16.17.5. Erroneous Cost Estimates and Explicit Join Order
The selectivity of triple patterns is determined at query compile time from sampling the data. It is
possible that misleading data is produced. To see if the cardinality guesses are generally valid, look at
the query plan with the explain
()
function.
Below is a sample from the LUBM qualification data set in the Virtuoso distribution. After running make test in binsrc/test/lubm , there is a loaded database with the data. Start a server in the same directory to see the data.

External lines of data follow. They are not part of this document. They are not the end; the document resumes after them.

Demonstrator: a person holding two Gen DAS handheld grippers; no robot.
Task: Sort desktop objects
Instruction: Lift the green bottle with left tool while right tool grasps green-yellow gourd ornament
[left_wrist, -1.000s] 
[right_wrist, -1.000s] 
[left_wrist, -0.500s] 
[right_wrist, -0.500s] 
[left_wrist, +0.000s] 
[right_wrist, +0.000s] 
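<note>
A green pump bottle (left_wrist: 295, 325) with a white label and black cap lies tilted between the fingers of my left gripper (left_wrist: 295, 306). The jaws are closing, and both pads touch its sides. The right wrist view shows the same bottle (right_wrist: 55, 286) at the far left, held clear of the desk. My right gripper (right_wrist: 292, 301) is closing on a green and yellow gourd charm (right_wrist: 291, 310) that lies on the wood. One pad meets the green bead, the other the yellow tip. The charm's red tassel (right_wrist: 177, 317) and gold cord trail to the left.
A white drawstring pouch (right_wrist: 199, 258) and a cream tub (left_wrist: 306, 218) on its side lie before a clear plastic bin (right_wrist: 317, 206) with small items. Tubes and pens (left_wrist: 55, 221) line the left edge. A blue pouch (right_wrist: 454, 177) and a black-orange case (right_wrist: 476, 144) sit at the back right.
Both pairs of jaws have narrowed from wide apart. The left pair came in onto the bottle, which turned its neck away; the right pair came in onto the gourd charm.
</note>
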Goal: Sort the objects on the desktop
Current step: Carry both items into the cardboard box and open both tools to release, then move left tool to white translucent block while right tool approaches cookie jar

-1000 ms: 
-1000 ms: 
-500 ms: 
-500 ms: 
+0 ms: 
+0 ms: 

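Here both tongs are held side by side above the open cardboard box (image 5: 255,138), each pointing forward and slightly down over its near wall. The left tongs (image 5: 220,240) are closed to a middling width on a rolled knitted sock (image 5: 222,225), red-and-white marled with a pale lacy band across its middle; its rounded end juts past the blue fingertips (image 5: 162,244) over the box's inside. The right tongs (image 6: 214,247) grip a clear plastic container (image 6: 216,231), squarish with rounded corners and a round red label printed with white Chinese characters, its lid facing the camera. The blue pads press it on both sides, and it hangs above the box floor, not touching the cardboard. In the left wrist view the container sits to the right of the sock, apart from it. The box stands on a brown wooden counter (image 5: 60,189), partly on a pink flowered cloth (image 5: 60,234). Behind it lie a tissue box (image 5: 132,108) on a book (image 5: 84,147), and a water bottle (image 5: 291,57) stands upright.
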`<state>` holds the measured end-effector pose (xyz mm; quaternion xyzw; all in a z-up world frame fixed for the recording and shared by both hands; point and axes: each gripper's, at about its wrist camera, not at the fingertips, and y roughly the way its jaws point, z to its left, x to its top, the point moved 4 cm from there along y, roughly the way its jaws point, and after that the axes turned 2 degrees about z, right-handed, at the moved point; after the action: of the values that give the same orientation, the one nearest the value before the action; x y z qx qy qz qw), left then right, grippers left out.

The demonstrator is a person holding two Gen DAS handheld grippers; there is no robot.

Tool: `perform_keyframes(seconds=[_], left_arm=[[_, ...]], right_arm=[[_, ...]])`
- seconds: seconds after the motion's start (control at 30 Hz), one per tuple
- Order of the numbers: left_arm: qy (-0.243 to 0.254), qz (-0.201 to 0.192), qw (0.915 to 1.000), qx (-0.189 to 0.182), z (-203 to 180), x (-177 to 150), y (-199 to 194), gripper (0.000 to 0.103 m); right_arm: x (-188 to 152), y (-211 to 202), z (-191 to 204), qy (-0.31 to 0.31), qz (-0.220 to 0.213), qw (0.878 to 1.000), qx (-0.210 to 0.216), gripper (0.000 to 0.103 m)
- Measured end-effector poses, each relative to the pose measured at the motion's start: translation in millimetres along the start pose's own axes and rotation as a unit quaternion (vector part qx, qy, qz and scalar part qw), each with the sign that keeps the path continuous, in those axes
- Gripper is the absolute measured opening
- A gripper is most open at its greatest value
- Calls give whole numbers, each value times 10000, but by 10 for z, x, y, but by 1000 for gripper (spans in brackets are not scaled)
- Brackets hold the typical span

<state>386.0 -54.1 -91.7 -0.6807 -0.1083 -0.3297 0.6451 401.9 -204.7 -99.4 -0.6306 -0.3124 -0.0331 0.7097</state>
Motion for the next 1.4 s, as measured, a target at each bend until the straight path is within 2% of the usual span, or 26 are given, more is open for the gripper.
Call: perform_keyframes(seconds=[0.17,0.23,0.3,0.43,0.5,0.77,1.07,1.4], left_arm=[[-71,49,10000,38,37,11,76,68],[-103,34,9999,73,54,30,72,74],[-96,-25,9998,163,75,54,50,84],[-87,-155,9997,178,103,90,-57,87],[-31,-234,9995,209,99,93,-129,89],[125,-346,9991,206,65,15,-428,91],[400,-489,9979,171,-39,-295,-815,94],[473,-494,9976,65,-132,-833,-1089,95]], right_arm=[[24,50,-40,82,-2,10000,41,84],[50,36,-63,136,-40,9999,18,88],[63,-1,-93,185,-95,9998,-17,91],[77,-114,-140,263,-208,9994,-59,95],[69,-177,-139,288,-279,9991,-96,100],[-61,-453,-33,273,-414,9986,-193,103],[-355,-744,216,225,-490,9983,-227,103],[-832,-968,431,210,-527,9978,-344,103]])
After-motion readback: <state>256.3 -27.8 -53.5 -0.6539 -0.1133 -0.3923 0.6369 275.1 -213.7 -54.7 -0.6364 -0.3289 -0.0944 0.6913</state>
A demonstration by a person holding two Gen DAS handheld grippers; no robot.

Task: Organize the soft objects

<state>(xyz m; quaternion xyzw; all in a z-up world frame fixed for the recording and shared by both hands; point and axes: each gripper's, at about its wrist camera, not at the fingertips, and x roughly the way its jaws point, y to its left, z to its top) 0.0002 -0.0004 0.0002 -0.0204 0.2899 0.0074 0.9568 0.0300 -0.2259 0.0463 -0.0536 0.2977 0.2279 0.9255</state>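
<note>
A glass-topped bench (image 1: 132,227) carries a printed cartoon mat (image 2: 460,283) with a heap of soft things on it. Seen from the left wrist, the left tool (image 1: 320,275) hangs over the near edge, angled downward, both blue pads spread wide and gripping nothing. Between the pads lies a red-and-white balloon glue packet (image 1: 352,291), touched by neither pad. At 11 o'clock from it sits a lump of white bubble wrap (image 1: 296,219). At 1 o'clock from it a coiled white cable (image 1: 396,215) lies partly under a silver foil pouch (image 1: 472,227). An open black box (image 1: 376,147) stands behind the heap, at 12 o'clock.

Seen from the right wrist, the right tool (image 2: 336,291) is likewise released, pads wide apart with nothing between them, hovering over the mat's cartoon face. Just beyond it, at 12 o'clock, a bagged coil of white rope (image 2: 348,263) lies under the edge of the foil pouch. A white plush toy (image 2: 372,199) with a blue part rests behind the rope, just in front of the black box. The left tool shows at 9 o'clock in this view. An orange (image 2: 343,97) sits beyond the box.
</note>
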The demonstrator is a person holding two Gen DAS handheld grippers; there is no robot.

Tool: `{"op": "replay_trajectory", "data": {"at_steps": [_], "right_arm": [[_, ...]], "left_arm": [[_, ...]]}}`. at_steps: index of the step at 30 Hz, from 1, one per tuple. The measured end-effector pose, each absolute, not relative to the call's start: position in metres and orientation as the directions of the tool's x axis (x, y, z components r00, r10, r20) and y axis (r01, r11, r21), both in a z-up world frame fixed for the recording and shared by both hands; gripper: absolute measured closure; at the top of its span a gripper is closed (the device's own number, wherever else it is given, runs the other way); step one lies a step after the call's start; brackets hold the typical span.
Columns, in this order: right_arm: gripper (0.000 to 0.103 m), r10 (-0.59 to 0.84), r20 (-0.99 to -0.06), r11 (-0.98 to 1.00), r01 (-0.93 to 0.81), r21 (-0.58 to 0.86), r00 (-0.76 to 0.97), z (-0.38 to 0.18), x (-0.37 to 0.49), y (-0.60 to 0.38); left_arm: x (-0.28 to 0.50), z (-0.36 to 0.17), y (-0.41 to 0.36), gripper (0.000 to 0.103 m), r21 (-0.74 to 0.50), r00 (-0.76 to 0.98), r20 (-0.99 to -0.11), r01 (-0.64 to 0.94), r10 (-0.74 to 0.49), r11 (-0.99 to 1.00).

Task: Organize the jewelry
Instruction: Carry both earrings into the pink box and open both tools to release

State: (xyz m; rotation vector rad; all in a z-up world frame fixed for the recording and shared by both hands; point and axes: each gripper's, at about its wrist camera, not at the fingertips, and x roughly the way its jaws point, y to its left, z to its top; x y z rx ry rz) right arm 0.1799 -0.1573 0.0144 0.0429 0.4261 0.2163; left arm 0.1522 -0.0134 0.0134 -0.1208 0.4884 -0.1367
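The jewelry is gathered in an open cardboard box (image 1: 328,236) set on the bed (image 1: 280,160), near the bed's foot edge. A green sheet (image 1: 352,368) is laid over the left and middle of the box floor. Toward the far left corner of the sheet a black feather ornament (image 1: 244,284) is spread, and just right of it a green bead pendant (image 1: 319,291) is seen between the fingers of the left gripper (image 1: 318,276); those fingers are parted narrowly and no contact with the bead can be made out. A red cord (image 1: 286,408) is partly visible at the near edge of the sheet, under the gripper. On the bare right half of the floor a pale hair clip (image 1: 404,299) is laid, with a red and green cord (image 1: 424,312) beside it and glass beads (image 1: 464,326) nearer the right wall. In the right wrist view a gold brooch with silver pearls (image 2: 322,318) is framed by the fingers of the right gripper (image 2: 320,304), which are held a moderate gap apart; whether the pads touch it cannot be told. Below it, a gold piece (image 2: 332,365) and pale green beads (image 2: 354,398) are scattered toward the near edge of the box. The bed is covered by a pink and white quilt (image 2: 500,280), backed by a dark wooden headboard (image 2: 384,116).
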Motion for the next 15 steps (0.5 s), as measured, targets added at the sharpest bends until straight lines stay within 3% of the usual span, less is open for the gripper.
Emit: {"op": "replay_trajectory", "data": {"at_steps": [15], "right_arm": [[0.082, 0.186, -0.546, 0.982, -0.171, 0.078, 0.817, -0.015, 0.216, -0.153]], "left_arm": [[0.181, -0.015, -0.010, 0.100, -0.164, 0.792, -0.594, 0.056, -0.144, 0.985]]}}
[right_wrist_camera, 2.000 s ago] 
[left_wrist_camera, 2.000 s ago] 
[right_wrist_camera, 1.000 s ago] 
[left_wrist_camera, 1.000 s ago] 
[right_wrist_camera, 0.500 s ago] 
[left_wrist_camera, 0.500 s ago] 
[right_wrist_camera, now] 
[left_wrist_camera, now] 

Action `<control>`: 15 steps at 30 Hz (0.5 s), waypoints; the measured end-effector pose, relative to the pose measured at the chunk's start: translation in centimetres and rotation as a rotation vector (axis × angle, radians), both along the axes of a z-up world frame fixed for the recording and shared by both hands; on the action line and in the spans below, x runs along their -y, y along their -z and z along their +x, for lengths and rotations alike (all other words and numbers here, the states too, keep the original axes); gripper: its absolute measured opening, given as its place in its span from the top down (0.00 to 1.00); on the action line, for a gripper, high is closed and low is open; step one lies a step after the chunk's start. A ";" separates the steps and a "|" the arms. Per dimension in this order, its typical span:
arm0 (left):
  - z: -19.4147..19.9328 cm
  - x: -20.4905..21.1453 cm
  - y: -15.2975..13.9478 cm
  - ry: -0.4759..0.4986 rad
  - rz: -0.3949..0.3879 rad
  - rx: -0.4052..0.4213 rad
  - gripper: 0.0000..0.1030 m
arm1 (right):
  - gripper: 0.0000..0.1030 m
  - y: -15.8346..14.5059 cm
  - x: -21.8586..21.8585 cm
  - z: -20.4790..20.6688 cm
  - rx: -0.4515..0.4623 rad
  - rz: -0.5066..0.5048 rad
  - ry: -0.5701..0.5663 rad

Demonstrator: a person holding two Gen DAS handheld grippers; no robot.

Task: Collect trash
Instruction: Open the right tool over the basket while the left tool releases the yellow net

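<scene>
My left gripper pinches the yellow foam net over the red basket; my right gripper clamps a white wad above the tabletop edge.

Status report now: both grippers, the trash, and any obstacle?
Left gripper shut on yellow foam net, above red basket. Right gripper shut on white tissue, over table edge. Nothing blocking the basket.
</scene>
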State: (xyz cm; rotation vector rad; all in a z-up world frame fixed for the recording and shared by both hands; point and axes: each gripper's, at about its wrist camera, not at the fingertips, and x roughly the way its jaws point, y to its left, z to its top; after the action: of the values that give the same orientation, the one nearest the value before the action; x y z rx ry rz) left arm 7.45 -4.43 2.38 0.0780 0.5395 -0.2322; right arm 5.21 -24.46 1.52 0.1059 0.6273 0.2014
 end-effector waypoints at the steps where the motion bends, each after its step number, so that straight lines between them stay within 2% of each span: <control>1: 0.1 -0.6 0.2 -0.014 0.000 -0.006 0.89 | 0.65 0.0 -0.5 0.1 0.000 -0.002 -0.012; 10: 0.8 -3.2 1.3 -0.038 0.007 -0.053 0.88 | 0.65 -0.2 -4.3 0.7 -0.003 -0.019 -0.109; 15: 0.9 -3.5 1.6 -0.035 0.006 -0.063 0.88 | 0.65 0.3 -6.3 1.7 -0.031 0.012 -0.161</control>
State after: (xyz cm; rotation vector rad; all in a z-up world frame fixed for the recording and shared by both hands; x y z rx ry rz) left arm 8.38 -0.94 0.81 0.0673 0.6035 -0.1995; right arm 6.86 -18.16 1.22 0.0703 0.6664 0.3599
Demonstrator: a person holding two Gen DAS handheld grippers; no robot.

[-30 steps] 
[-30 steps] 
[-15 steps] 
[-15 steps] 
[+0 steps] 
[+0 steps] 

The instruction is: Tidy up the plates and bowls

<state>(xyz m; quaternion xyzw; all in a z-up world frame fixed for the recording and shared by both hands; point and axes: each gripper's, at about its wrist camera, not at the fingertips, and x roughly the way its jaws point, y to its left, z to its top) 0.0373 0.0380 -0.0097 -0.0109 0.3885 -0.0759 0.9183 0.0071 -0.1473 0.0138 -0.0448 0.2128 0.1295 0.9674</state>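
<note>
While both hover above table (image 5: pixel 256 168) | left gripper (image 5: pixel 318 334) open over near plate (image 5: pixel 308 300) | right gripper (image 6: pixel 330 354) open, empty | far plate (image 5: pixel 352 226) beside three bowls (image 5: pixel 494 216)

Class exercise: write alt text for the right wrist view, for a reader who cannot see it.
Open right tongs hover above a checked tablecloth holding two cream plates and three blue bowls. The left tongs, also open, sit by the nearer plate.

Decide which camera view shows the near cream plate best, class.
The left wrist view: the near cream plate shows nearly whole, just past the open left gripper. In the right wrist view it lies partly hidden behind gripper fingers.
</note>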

SQL> EXPLAIN ('SPARQL PREFIX ub: <http://www.lehigh.edu/~zhp2/2004/0401/univ-bench.owl#> SELECT * FROM <lubm> WHERE { ?x rdf:type ub:GraduateStudent } '); REPORT VARCHAR _______________________________________________________________________________ { Precode: 0: $25 "callret" := Call __BOX_FLAGS_TWEAK (<constant (lubm)>, <constant (1)>) 5: $26 "lubm" := Call DB.DBA.RDF_MAKE_IID_OF_QNAME_SAFE ($25 "callret") 12: $27 "callret" := Call __BOX_FLAGS_TWEAK (<constant (http://www.w3.org/1999/02/22-rdf-syntax-ns#type)>, <constant (1)>) 17: $28 "-ns#type" := Call DB.DBA.RDF_MAKE_IID_OF_QNAME_SAFE ($27 "callret") 24: $29 "callret" := Call __BOX_FLAGS_TWEAK (<constant (http://www.lehigh.edu/~zhp2/2004/0401/univ-bench.owl#GraduateStudent)>, <constant (1)>) 29: $30 "owl#GraduateStudent" := Call DB.DBA.RDF_MAKE_IID_OF_QNAME_SAFE ($29 "callret") 36: BReturn 0 from DB.DBA.RDF_QUAD by RDF_QUAD_OGPS 1.9e+03 rows Key RDF_QUAD_OGPS ASC ($32 "s-3-1-t0.S") <col=415 O = $30 "owl#GraduateStudent"> , <col=412 G = $26 "lubm"> , <col=414 P = $28 "-ns#type"> row specs: <col=415 O LIKE <constant (T)>> Current of: <$34 "<DB.DBA.RDF_QUAD s-3-1-t0>" spec 5> After code: 0: $35 "x" := Call ID_TO_IRI ($32 "s-3-1-t0.S") 5: BReturn 0 Select ($35 "x", <$34 "<DB.DBA.RDF_QUAD s-3-1-t0>" spec 5>) } 22 Rows. -- 1 msec.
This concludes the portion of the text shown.